# [Exercise prompt]
Print the entries exactly as they appear, and omit any images.

# [Exercise inputs]
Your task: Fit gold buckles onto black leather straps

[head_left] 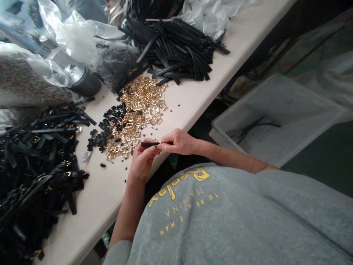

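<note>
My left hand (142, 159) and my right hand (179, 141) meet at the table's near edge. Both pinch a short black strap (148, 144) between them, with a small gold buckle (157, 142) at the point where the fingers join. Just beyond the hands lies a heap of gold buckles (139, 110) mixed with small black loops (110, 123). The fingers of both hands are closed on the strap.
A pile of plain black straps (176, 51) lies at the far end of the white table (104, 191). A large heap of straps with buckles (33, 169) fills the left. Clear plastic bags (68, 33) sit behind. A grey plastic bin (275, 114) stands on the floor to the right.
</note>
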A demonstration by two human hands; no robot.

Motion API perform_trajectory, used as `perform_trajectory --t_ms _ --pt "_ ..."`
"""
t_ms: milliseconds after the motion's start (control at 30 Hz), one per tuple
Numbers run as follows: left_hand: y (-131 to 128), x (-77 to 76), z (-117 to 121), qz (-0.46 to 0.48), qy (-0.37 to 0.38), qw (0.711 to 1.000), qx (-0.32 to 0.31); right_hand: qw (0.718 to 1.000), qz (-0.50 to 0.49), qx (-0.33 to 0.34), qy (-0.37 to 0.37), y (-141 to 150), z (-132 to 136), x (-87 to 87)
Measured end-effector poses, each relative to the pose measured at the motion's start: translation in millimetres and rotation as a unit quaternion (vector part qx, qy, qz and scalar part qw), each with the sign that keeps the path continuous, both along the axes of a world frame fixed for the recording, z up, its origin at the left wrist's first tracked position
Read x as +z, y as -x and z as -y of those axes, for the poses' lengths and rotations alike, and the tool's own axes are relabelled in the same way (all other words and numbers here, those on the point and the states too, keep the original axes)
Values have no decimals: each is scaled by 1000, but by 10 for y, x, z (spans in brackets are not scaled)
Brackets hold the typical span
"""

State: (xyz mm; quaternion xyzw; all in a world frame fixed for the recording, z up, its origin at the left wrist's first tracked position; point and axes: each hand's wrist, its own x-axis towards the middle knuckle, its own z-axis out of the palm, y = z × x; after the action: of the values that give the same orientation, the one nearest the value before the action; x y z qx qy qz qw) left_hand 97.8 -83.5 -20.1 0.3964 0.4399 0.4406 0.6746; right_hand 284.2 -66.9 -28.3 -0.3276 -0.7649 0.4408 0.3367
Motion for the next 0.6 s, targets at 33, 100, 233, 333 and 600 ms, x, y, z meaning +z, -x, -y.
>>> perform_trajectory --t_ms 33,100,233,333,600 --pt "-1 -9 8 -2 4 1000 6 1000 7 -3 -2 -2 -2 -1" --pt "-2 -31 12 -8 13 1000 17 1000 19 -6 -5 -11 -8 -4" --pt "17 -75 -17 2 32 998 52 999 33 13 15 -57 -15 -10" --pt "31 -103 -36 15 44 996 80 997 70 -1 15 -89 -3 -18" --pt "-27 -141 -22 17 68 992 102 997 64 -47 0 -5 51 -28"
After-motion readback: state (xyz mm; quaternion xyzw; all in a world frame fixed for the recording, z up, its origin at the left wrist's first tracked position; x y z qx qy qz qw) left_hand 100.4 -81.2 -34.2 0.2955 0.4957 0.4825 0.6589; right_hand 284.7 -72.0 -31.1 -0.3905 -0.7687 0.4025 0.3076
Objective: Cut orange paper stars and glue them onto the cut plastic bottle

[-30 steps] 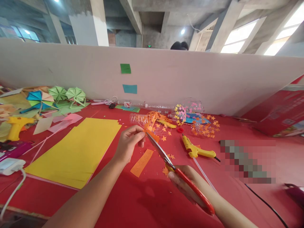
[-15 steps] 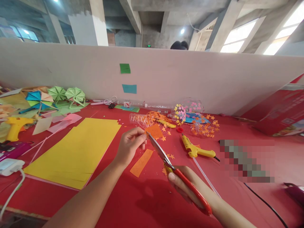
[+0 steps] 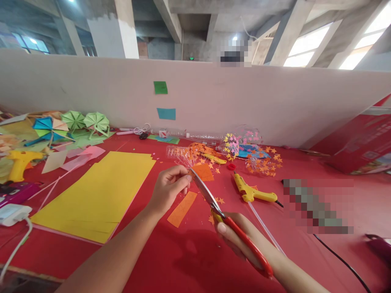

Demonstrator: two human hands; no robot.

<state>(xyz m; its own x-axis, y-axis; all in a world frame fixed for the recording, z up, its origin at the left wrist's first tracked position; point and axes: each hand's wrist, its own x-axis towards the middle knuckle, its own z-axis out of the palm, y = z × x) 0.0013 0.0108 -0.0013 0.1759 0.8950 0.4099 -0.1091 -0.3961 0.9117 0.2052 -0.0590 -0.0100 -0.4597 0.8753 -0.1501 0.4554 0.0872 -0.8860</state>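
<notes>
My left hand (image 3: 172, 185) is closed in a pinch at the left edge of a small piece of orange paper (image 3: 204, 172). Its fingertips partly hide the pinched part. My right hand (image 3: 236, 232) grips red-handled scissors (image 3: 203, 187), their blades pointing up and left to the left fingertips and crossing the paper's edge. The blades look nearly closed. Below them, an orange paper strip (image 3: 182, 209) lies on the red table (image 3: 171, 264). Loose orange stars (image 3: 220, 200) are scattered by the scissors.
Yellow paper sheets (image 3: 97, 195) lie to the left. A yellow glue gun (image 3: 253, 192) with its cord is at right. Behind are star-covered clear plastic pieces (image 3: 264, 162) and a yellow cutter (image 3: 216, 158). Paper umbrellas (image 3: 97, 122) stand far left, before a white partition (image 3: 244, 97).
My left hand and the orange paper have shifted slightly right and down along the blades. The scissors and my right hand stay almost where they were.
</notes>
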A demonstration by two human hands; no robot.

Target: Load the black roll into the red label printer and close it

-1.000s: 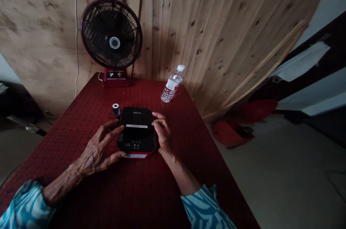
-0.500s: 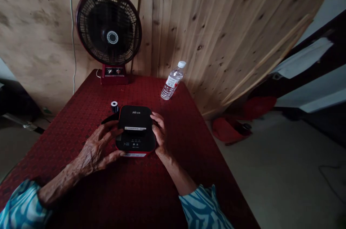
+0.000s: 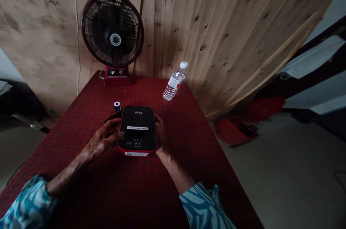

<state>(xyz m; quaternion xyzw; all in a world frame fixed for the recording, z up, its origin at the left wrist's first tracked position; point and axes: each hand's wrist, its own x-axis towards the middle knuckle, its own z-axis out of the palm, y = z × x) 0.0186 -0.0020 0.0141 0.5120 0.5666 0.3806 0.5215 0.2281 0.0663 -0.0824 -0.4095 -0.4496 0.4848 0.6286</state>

# [Exercise solution]
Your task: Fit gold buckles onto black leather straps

[head_left] 

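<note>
My left hand (142, 159) and my right hand (179, 141) meet at the table's near edge. Both pinch a short black strap (148, 144) between them, with a small gold buckle (157, 142) at the point where the fingers join. Just beyond the hands lies a heap of gold buckles (139, 110) mixed with small black loops (110, 123). The fingers of both hands are closed on the strap.
A pile of plain black straps (176, 51) lies at the far end of the white table (104, 191). A large heap of straps with buckles (33, 169) fills the left. Clear plastic bags (68, 33) sit behind. A grey plastic bin (275, 114) stands on the floor to the right.
</note>
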A demonstration by two human hands; no robot.

Motion API perform_trajectory, used as `perform_trajectory --t_ms _ --pt "_ ..."`
"""
t_ms: milliseconds after the motion's start (control at 30 Hz), one per tuple
Numbers run as follows: left_hand: y (-131 to 128), x (-77 to 76), z (-117 to 121), qz (-0.46 to 0.48), qy (-0.37 to 0.38), qw (0.711 to 1.000), qx (-0.32 to 0.31); right_hand: qw (0.718 to 1.000), qz (-0.50 to 0.49), qx (-0.33 to 0.34), qy (-0.37 to 0.37), y (-141 to 150), z (-132 to 136), x (-87 to 87)
Measured end-effector poses, each relative to the pose measured at the motion's start: translation in millimetres and rotation as a unit quaternion (vector part qx, qy, qz and scalar part qw), each with the sign that keeps the path continuous, both along the axes of a world frame fixed for the recording, z up, its origin at the left wrist's first tracked position
Read x as +z, y as -x and z as -y of those axes, for the poses' lengths and rotations alike, and the tool's own axes are relabelled in the same way (all other words and numbers here, those on the point and the states too, keep the original axes)
Values have no decimals: each is scaled by 1000, but by 10 for y, x, z (spans in brackets are not scaled)
Brackets hold the typical span
"""

State: (xyz mm; quaternion xyzw; all in a world frame fixed for the recording, z up, its origin at the left wrist's first tracked position; point and axes: each hand's wrist, its own x-axis towards the middle knuckle, its own z-axis out of the palm, y = z × x; after the action: of the values that give the same orientation, the one nearest the value before the action; x y z qx qy qz qw) left_hand 97.8 -83.5 -20.1 0.3964 0.4399 0.4406 0.6746; right_hand 284.2 -66.9 -28.3 -0.3276 -0.7649 0.4408 0.3367
Motion for the next 0.6 s, targets at 33, 100, 233, 333 and 600 ms, x, y, z meaning +z, -x, -y.
>>> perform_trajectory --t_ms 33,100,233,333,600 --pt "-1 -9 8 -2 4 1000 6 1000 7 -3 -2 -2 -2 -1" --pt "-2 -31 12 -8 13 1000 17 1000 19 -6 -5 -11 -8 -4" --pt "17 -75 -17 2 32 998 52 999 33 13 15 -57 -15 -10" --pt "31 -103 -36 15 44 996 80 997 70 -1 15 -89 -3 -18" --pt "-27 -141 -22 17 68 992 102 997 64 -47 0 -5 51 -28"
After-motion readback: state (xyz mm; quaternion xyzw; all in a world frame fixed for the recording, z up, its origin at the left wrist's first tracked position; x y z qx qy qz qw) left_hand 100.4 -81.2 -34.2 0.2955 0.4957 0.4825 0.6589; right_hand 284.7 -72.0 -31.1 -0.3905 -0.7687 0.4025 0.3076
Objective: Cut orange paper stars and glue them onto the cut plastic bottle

[-30 steps] 
[-15 steps] 
[+0 steps] 

Demonstrator: two human hands; no robot.

<state>(xyz m; its own x-axis, y-axis; all in a world frame fixed for the recording, z up, its origin at the left wrist's first tracked position; point and axes: each hand's wrist, its own x-axis towards the middle knuckle, its own z-axis out of the palm, y = z × x) 0.0013 0.0108 -0.0013 0.1759 0.8950 0.4099 -0.1091 -0.3961 0.9117 0.2052 -0.0590 -0.0100 -0.4597 0.8753 -0.1501 0.4554 0.0872 -0.8860</state>
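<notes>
My left hand (image 3: 172, 185) is closed in a pinch at the left edge of a small piece of orange paper (image 3: 204, 172). Its fingertips partly hide the pinched part. My right hand (image 3: 236, 232) grips red-handled scissors (image 3: 203, 187), their blades pointing up and left to the left fingertips and crossing the paper's edge. The blades look nearly closed. Below them, an orange paper strip (image 3: 182, 209) lies on the red table (image 3: 171, 264). Loose orange stars (image 3: 220, 200) are scattered by the scissors.
Yellow paper sheets (image 3: 97, 195) lie to the left. A yellow glue gun (image 3: 253, 192) with its cord is at right. Behind are star-covered clear plastic pieces (image 3: 264, 162) and a yellow cutter (image 3: 216, 158). Paper umbrellas (image 3: 97, 122) stand far left, before a white partition (image 3: 244, 97).
My left hand and the orange paper have shifted slightly right and down along the blades. The scissors and my right hand stay almost where they were.
</notes>
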A demonstration by two human hands; no robot.

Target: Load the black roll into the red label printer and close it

-1.000s: 
-0.500s: 
+0.000s: 

<state>(xyz m; quaternion xyzw; all in a world frame fixed for the recording, z up, its origin at the left wrist's first tracked position; point and axes: each hand's wrist, its own x-axis towards the middle knuckle, its own z-axis out of the palm, y = z × x) 0.0186 -0.0020 0.0141 0.5120 0.5666 0.3806 0.5215 0.2281 0.0663 -0.0824 -0.4095 -0.4496 0.4848 0.6286</state>

The exercise calls for nothing further.